Okay, you could get away with some other form of makeshift stabilisation method, but if you want sharp images and full control over your composition then a tripod is a must-have.
The reason for this is pretty clear – We’re not going to spend much time photographing fireworks in daylight are we? So light levels are going to be low, requiring a longer shutter speed.
It doesn’t have to be anything fancy, but bear in mind that a cheap tripod usually causes as many problems as it solves. We have some great options in our Ultimate Guide to Landscape Photography, but our favourite tripod when it comes to value for money is the Vanguard Alta Pro 2+, as reviewed here.
We recommend using manual mode for a wide variety of reasons, and when it comes to firework photography our stance remains unchanged.
Having full control over your cameras settings is crucial when shooting fireworks.

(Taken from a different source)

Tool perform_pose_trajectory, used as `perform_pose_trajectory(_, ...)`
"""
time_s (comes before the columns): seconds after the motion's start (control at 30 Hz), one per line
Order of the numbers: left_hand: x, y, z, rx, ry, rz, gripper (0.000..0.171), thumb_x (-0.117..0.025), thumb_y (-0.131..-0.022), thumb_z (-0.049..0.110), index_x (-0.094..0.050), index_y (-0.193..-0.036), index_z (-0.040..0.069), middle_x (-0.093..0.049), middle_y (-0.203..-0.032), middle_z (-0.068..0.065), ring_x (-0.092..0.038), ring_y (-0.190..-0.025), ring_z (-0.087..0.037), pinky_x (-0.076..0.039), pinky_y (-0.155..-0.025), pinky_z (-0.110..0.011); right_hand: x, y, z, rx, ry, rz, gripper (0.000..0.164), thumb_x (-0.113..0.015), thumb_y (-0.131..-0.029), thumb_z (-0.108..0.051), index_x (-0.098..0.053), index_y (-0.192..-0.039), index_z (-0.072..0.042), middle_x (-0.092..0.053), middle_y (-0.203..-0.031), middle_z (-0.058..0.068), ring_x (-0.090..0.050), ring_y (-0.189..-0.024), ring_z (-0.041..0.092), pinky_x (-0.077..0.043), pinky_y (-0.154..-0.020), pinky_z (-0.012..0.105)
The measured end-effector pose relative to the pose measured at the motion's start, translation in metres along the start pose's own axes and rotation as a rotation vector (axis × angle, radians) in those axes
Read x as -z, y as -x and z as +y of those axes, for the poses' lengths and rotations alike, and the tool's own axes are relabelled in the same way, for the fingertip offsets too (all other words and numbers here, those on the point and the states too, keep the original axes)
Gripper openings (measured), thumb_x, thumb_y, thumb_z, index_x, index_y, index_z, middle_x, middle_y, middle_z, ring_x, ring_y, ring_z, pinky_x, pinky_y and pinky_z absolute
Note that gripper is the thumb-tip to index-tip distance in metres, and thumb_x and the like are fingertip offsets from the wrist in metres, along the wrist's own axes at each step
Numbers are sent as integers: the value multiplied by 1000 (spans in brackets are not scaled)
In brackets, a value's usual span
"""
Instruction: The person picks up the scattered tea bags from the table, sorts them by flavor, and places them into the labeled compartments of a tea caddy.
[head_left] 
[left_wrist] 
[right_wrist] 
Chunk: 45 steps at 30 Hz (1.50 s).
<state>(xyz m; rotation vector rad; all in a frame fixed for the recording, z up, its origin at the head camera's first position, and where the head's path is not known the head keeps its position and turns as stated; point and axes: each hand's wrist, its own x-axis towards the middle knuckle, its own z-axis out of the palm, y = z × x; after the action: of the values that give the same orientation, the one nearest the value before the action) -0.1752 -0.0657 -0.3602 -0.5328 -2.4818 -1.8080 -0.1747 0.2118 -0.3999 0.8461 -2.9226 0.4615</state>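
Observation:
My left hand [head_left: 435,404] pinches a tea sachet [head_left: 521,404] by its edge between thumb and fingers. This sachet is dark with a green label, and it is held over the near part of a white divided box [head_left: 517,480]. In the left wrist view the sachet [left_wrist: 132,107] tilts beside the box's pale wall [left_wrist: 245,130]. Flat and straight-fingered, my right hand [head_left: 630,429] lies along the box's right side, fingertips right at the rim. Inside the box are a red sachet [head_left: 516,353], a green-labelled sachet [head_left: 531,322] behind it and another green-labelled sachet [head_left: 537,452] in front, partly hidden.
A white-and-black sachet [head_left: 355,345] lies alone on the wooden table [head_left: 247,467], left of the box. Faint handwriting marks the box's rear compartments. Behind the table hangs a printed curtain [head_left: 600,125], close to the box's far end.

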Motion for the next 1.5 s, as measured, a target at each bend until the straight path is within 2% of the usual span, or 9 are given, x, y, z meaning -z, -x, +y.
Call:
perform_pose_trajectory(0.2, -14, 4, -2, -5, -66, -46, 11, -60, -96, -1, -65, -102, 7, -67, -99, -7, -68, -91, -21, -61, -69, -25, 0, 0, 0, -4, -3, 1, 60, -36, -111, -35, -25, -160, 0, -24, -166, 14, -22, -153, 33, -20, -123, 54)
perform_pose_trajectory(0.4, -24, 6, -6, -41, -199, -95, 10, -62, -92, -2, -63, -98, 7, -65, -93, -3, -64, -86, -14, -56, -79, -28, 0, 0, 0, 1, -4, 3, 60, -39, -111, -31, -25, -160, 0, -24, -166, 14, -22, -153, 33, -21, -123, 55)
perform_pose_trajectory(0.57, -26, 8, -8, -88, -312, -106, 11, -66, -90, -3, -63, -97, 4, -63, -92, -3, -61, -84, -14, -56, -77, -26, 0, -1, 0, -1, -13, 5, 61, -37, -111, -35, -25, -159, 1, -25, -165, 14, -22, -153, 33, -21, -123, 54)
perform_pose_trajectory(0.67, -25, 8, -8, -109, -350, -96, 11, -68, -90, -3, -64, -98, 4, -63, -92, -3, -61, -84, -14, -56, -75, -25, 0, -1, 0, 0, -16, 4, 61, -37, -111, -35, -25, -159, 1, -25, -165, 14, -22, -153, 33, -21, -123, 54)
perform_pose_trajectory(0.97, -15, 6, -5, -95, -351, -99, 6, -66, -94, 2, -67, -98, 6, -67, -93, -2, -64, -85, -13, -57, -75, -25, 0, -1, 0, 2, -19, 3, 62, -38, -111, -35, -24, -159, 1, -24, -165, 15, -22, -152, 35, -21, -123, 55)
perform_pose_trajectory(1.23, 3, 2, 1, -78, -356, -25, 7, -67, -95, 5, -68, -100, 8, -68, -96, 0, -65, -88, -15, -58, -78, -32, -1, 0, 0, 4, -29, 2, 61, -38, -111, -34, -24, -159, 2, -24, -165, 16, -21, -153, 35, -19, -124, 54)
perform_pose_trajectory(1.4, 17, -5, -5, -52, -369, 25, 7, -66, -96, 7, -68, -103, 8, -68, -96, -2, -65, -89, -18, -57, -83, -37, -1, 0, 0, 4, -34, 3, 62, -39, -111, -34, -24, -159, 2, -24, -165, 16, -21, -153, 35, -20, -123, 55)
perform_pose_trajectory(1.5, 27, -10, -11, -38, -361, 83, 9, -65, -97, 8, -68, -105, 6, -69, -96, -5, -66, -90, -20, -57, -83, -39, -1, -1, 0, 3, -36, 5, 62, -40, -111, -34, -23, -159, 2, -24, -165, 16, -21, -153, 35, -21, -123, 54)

Think about it – You’re shooting dazzlingly bright explosions in an otherwise dark environment. Not to mention the fact that you’re setting your camera up while the whole scene is dark.
If you’re in any of the automatic modes the camera simply won’t know what’s going on. It will be nigh on impossible for your camera to select the correct exposure, so it’s your job to give it a helping hand.
Our first priority is making sure the highlights from the fireworks don’t get blown out. Here’s a good starting point, and you can experiment from there:
If you’re not familiar with Bulb Mode, it’s basically a setting that allows you to leave the shutter open for as long as the shutter release is pressed.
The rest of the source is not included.